Investors in the Middle East are optimistic about the venture markets in Israel and the United Arab Emirates after the signing of the Abraham Accords.
The agreement, agreed in late September, normalised diplomatic and business relations between the nations, potentially uniting and accelerating the established Israeli venture market and the UAE’s fast-growing tech ecosystem.
Investors see strong potential opportunities. Jerusalem-based OurCrowd was quick to embrace the new frontier. Firm founder and CEO Jon Medved says he noticed a change in sentiment a year ago when speaking at a conference in Abu Dhabi, noticing Emiratis were interested in what he had to say about the Israeli market. “That was an indication to me that things had changed,” Medved says. “I was just welcome. No one ever said anything negative.”
OurCrowd, the global crowdsourcing venture firm, got to work. Since the signing it has announced multiple projects across the region, including a memorandum of interest with Phoenix Capital, the business development company headed up by Al Naboodah Investments. The pair committed $100 million to a partnership to invest in tech companies in both countries.
“For us, this is strategic, not just opportunistic,” Medved says. “We want to build a strong base there. We are talking to the regulators.

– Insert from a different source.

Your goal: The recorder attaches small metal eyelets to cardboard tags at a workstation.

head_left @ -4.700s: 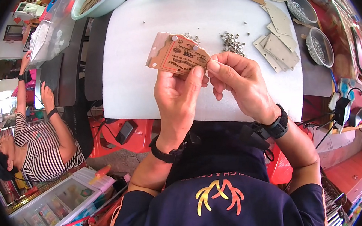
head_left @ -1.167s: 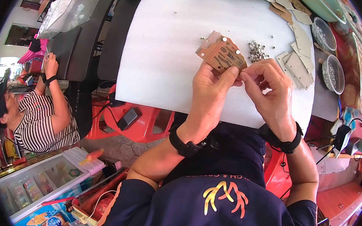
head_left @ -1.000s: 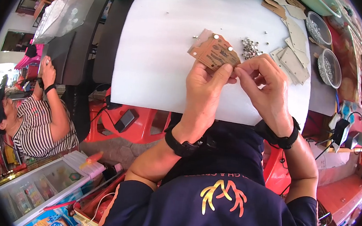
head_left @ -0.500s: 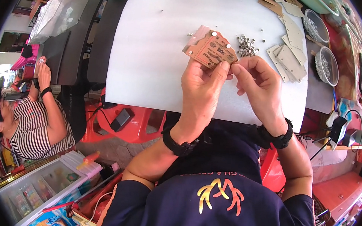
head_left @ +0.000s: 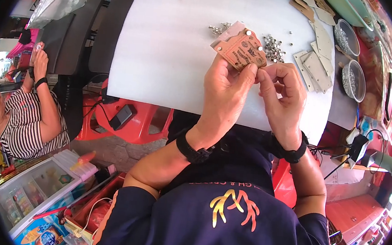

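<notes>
My left hand [head_left: 227, 85] is closed on a brown printed card [head_left: 244, 49], thumb along its lower edge. The card has a shaped outline, white round studs near several corners and a clear plastic strip along its left side. At its lower right corner, the thumb and fingers of my right hand [head_left: 284, 95] are pinched together; whatever they hold is hidden. Just beyond the card lies a pile of small silver metal caps [head_left: 273, 50]. A smaller cluster of metal pieces [head_left: 218, 29] lies by the card's left side.
A white foam sheet [head_left: 165, 50] covers the table. Beige card pieces [head_left: 315, 70] overlap along its right side, beside two clear tubs of small metal parts, one nearer [head_left: 359, 88] and one farther [head_left: 346, 35]. A green basin [head_left: 361, 13] stands far right. At left sits a person in a striped shirt [head_left: 33, 122].
The whole view has shifted a little. Both hands keep the card between them, the right fingers still pinched at its lower right corner. More of the metal cluster at the card's left shows.
</notes>
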Demonstrator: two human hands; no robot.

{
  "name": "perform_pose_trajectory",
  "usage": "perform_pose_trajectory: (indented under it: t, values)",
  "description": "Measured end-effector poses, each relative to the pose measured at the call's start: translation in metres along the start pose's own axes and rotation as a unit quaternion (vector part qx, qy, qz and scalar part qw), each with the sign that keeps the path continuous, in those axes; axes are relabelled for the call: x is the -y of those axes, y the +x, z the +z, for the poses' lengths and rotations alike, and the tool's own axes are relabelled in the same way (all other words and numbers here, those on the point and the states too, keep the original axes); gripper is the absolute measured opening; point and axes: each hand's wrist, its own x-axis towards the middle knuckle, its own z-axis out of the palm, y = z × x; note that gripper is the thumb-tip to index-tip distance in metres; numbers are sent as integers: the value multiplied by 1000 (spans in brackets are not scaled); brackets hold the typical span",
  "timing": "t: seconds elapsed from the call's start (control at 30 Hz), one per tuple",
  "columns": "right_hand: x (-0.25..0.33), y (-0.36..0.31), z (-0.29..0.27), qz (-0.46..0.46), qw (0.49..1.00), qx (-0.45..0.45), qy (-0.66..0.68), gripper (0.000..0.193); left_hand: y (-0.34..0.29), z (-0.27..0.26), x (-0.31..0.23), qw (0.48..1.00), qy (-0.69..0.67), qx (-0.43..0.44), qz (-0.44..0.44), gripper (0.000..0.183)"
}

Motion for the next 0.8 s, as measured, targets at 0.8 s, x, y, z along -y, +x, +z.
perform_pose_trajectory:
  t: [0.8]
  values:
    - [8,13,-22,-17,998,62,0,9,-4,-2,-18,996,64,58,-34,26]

We are setting up shop not only to help access capital for our funds, but more importantly to invest there.”
The firm also hired Sabah al-Binali as a venture partner and head of the Gulf region, in September. Al-Binali, who counts more than 22 years’ investing and operational experience, will source potential portfolio companies and investors while also helping OurCrowd portfolio companies expand between the two countries.
Medved thinks investments into the UAE could become a significant portion of OurCrowd’s business. He forecasts attractive opportunities in areas such as fintech, transportation and logistics.
A strong partnership
Medved predicts other firms and LPs from both countries will follow suit.
Matthew Salloway is a co-founder and managing partner of SIP Global Partners and the CEO of GSI Ventures, a single-family office of a Middle Eastern family. SIP Global Partners focuses on technology companies that could expand into underserved markets. “We believe that the technology ecosystem in the Middle East will be so accelerated now with the similarities that exist between the Israelis and Emirati,” Salloway says.
Al-Binali agrees: the Gulf region has had a long history of entrepreneurship but a relatively short history of venture capital, which he thinks will change.
The fundraising environment will evolve too. Some of the largest sovereign wealth funds and potential LPs in the world are based in the region and this will allow Israeli managers to more easily access these capital pools.
“When you talk about investors investing in Israel, I don’t think that you had the scale that you will have now,” Salloway says.
For instance, Abu Dhabi Investment Office, a UAE state-owned investor, announced in September that it will open its first office outside of the country, in Tel Aviv. Investors highlight this change won’t just reflect positively on the two countries involved, or even just within the Middle East region, but could create strong opportunities for global investors and the global venture ecosystem.
“Israel is the gateway to the West and the UAE is the gateway to the rest of Asia,” al-Binali says. “This bridge between the UAE and Israel… just strengthens the connection from the West to the East.”